World War II is a necessary context for this saga. Eighty years ago, on December 17, 1941, Australia entered Portuguese Timor. One hundred and fifty-five Australians of the 2/2 Independent Company arrived against the wishes of the Portuguese, who wrote in vehement and angry tones against this breach of their neutrality.
Two months after the Australians, the Japanese arrived on 19 February 1942. That invasion of Timor island included the bombing of Dili in the Portuguese half and the entry of about 1000 Japanese troops there, who remained until 1945. Their numbers were progressively increased, until at war’s end they numbered around 18,000. There were never more than 700 Australians in Portuguese Timor during World War II.
How was it that a small band of Australians warranted so many Japanese who could have been usefully engaged elsewhere in the region, such as in Papua New Guinea (PNG)? It was because the Australians had the support of the Timorese, who guided, warned, carried, nursed, fed, fought with, and befriended them.
Once most of Australians were withdrawn in early 1943, the Timorese paid dearly for their support of our men. Japanese reprisals against them added to Allied bombing raids on Japanese positions decimated the tribal colonial communities of a neutral European power.
The wartime death toll of the Timorese people is extraordinary. A comparison between the census of 1947 and that of 1930 shows that the population of the territory had declined from 472,221 to 433,412. That 40,000 figure omits expected natural increase.
How does the Australian response to Portuguese Timor compare with that given to PNG? The support of the New Guinean people for Australian soldiers is well-known and rightly esteemed. Around 15,000 PNG civilians died during the conflict. Australian responsibilities towards its PNG territories required the payment of compensation. Therefore, between 1942 and 1948, the Australian Government’s War Damages Commission paid £6,710,799 (Australian pounds) to Papuan villagers to cover death, injury and destruction.
What wartime reparations have been made to the Timorese in the intervening 80 years? Our men at the time distributed silver coins, and small amounts were repaid for material assistance. But there was no reparation for injuries or destruction, even when requested by Portuguese authorities after the war. No other compensation has ever been paid for the extraordinarily large Timorese losses incurred as a result of helping Australians.
Thousands of leaflets were dropped by the RAAF over Timor. They read “Your friends do not forget you”. However, Australian forgetfulness of the wartime friendship and suffering of the Timorese people was crowned in 2004 by a grubby act of government greed that has humiliated the Australian people.
The current government’s claim that national security requires the secretive, lengthy and expensive hounding of Bernard Collaery assumes that the population has reason to trust its judgement.
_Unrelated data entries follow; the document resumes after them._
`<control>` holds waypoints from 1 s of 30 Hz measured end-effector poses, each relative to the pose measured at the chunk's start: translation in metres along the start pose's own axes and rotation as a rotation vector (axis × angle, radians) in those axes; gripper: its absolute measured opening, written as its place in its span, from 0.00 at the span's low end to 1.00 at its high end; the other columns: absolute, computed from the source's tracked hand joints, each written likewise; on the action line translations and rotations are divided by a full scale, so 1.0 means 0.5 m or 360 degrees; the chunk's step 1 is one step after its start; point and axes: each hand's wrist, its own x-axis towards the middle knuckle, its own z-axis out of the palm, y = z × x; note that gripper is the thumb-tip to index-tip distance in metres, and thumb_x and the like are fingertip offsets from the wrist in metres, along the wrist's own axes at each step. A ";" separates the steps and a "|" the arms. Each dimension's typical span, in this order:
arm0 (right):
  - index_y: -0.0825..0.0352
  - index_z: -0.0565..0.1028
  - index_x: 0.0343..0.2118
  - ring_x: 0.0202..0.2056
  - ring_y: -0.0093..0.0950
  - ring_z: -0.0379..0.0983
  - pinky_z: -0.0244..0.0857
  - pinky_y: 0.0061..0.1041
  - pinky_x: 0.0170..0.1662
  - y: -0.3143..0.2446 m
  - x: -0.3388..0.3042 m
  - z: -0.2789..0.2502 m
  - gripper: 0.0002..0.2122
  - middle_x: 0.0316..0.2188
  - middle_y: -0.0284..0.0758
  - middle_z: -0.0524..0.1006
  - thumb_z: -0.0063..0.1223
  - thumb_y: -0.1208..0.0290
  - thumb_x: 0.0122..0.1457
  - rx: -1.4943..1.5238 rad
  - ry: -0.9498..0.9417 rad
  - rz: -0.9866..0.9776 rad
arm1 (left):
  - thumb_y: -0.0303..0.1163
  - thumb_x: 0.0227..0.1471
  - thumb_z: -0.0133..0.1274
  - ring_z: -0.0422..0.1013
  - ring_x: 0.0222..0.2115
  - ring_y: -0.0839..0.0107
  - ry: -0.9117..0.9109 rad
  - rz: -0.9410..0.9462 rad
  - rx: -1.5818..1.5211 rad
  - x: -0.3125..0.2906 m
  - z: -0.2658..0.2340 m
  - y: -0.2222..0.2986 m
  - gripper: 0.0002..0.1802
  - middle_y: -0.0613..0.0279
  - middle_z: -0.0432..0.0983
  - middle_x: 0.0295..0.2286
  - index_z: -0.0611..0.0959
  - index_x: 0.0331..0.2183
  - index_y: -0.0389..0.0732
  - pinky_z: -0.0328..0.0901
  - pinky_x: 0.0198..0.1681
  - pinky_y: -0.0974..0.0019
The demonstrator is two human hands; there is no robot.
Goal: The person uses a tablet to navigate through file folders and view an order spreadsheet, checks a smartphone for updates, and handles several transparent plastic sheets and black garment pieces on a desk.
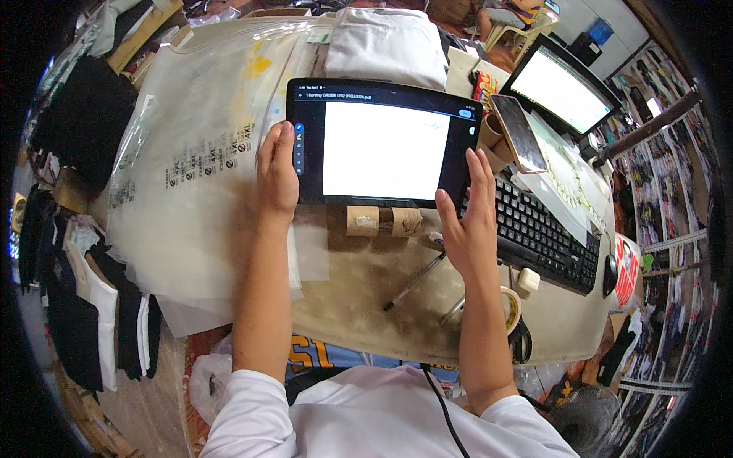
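Note:
A black tablet (309, 183) stands tilted up toward me over the table, with a mostly white page lit on its screen. My left hand (278, 174) is closed on its left edge, thumb at the front. At the lower right corner is my right hand (471, 217), fingers stretched and apart, its thumb over the screen's bottom edge; whether it touches the tablet I cannot tell. Two short cardboard tubes (363, 221) lie below the tablet. A dark pen (414, 281) rests on the table left of my right wrist.
Clear plastic sheets or bags (175, 221) cover the table's left side. Folded white cloth (388, 47) sits behind the tablet. On the right are a phone (521, 131), keyboard (544, 238), mouse (610, 276), monitor (561, 85), tape roll (515, 311) and small white case (527, 279). A person (505, 17) sits far back.

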 end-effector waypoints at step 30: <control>0.57 0.61 0.64 0.66 0.54 0.49 0.47 0.51 0.65 -0.010 -0.013 0.005 0.34 0.68 0.45 0.51 0.62 0.70 0.52 -0.0120 -0.0110 -0.0066 | 0.42 0.66 0.42 0.52 0.26 0.79 0.0022 0.0136 0.0222 -0.014 0.014 0.014 0.19 0.72 0.56 0.23 0.72 0.30 0.36 0.52 0.31 0.72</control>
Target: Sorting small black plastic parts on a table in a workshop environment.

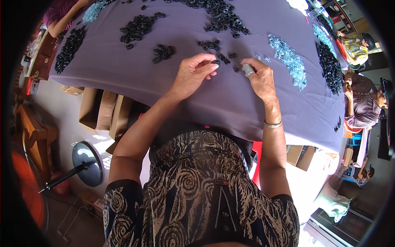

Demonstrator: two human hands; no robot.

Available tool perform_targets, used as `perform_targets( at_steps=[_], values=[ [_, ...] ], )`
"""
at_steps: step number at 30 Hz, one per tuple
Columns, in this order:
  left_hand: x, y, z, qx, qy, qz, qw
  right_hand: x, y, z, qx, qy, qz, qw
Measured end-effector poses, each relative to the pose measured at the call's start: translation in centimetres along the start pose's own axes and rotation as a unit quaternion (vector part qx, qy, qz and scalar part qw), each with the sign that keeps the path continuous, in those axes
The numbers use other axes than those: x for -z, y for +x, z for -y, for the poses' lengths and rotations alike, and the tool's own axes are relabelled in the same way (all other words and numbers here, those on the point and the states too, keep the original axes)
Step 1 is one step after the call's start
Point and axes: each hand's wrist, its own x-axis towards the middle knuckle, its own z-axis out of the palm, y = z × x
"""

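Upper garment (181,181), lower centre of frame: dark ground, tan spiral and streak print; gathered band along the edge nearest frame centre. Front panel (224,208): black, trimmed with two pale, dashed lines forming an inverted V; dark round buttons between; small red tag (221,182) above. Short sleeves: matching print, dark cuffs. Right hand (262,84): grey, textured covering (248,69) on one finger. Right wrist: slim, silver-coloured bangle (273,125).

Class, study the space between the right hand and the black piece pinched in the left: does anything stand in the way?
Nothing visible blocks the right hand from the black piece in the left hand. A loose dark piece lies on the purple cloth in that gap, but looks too low to obstruct.
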Motion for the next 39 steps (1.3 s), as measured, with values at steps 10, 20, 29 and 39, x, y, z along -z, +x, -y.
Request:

Coupled with current widespread lying, misuse of public funds and political scheming, we have the cover-up of the espionage against an ally who suffered so much for our soldiers. Then there is the protection of high-ranking officials linked to the spying, the clear warning to the intelligence community never to obey their consciences, the scapegoating of a man of principle and the deliberate undermining of proper legal process in his pursuit.
There is no basis for trust in any of the claims of this value-free Australian federal government. It is disturbing that “national security” is one of its responsibilities.